┌────────
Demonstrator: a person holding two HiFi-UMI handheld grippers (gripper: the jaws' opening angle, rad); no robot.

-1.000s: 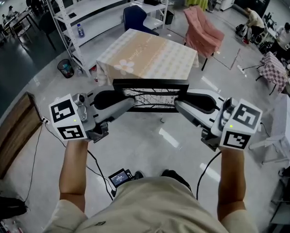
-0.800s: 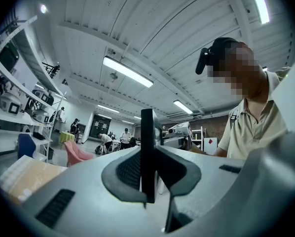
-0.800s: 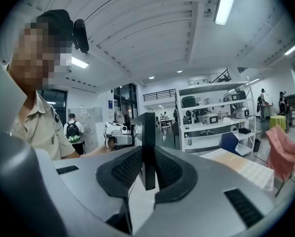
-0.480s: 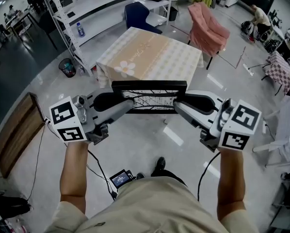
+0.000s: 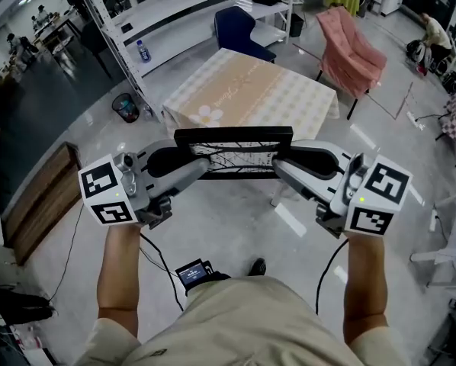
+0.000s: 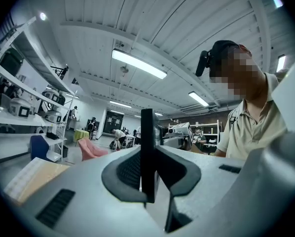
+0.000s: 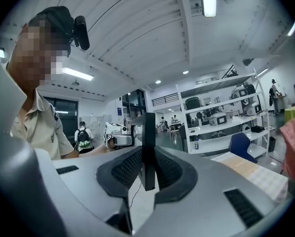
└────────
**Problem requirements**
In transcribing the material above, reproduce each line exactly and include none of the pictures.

**Task response**
Demonstrator: a person holding two HiFi-UMI handheld grippers (gripper: the jaws' opening angle, rad); no robot.

-1.000s: 
-0.800s: 
-0.800s: 
-0.480s: 
+0.000s: 
+0.000s: 
+0.000s: 

This completes the output.